Thanks for your help


----------



## SirDice (Jan 28, 2021)

Ercan Deger said:


> trying to run dhcpd and dhcrelay at the same device.


To do what? What's the point of doing that?


----------



## Ercan Deger (Jan 28, 2021)

Hi SirDice,

I have 2 local interfaces, 
192.168.75.0/24 network (igb1)
192.168.77.0/24 network (igb3)

I am using dhcpd service at FreeBSD at igb1 

for other interface (igb3) I want to use dhcrelay to forward dhcp request to windows machine.

but when I start dhcpd it is listening on all interface so I cant start dhcrelay.

Thanks,


----------



## SirDice (Jan 28, 2021)

I'd either forward everything to the Windows machine or handle all DHCP requests on the FreeBSD host.

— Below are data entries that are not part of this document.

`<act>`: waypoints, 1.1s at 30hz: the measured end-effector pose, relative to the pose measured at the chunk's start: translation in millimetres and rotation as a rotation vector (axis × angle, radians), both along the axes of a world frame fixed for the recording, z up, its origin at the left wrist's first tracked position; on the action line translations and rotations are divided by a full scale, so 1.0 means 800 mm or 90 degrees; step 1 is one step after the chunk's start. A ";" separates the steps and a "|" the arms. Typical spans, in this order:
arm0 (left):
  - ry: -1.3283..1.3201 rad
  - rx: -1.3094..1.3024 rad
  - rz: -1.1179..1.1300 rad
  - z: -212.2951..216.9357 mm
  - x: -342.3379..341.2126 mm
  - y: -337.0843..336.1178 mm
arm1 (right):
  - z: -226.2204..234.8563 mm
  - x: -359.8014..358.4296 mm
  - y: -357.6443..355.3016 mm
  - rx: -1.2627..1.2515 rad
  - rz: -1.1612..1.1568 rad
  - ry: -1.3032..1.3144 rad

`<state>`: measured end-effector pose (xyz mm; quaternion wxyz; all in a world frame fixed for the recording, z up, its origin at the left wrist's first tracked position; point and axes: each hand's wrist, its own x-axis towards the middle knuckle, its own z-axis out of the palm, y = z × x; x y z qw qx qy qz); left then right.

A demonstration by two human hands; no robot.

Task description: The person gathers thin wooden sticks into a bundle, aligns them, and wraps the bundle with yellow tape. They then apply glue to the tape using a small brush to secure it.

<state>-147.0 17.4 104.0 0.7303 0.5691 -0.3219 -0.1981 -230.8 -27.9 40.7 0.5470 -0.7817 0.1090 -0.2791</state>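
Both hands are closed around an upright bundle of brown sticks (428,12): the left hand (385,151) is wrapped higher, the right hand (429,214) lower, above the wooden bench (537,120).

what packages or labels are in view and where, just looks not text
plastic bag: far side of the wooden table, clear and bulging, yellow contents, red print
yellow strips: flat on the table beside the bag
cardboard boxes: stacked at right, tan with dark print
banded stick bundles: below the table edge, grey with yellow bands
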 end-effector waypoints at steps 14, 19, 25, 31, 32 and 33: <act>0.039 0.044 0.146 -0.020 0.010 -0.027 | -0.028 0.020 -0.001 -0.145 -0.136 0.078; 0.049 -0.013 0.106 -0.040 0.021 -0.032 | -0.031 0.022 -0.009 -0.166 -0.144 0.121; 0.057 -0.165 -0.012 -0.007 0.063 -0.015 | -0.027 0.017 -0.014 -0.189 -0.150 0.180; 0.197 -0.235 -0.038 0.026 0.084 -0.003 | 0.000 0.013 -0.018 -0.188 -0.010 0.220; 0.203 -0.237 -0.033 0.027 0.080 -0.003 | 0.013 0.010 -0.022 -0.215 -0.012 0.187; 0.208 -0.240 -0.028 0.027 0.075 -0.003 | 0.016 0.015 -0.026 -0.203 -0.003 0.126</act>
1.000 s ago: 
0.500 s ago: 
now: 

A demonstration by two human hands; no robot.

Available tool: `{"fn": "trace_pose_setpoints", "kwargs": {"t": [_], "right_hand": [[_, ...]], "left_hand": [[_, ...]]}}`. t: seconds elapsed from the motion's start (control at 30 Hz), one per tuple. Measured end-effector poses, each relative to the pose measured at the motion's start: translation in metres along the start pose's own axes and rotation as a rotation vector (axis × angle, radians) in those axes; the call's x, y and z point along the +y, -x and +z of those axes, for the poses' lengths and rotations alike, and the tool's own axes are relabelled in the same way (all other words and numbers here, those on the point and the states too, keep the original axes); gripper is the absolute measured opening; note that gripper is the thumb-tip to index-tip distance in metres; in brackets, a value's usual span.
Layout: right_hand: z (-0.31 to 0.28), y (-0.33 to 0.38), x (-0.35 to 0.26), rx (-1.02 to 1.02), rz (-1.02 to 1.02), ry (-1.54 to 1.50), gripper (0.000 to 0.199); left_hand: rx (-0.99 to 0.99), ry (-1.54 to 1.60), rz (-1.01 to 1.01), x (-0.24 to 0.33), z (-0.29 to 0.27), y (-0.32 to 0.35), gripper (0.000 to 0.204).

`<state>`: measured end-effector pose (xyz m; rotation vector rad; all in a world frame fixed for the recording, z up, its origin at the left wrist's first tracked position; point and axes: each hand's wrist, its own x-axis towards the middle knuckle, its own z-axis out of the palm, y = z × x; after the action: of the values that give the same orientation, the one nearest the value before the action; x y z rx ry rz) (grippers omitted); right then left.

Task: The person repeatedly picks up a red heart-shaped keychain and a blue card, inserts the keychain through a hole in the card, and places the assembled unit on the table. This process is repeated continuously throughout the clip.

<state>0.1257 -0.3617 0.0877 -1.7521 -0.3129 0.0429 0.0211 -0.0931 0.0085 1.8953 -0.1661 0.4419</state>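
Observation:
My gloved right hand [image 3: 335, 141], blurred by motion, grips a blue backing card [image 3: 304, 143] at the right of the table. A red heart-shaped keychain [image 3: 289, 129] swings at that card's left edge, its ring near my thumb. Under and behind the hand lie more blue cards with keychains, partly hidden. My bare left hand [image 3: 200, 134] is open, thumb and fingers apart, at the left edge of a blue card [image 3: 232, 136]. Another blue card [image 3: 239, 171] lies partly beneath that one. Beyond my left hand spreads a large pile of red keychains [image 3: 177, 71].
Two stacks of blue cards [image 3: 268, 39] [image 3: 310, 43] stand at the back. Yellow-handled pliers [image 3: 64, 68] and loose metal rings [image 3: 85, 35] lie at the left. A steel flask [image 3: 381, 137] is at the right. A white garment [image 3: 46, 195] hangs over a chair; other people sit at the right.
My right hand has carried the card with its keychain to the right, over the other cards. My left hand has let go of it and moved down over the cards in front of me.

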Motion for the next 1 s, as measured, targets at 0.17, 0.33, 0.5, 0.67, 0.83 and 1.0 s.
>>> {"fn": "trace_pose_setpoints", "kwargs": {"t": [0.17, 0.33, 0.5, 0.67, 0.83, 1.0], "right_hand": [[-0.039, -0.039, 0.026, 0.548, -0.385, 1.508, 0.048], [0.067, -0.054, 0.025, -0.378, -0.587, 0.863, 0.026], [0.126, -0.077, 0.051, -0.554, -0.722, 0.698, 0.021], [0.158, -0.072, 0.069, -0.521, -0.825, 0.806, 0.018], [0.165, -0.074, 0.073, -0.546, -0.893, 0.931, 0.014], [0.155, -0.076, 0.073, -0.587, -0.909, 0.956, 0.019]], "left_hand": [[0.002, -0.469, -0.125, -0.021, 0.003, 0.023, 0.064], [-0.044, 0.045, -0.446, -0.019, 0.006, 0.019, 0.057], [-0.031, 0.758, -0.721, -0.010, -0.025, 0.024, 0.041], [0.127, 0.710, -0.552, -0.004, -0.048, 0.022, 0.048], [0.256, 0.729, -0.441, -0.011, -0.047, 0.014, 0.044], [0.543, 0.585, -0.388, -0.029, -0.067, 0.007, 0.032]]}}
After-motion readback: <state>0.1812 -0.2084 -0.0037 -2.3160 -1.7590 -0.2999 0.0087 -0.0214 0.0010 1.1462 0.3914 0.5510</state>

It's a bit of a management nightmare having to maintain multiple different DHCP servers.


----------



## im (Jan 28, 2021)

Hello!

I have found no way to setup dhcpd for listening only the one interface.

There is a link related to the issue:


			How to configure dhcp to listen to a specific interface instead	of	0.0.0.0?
		

But it seems to be a Solaris-specific feature.
I think it is too dificult to use for regular FreeBSD user.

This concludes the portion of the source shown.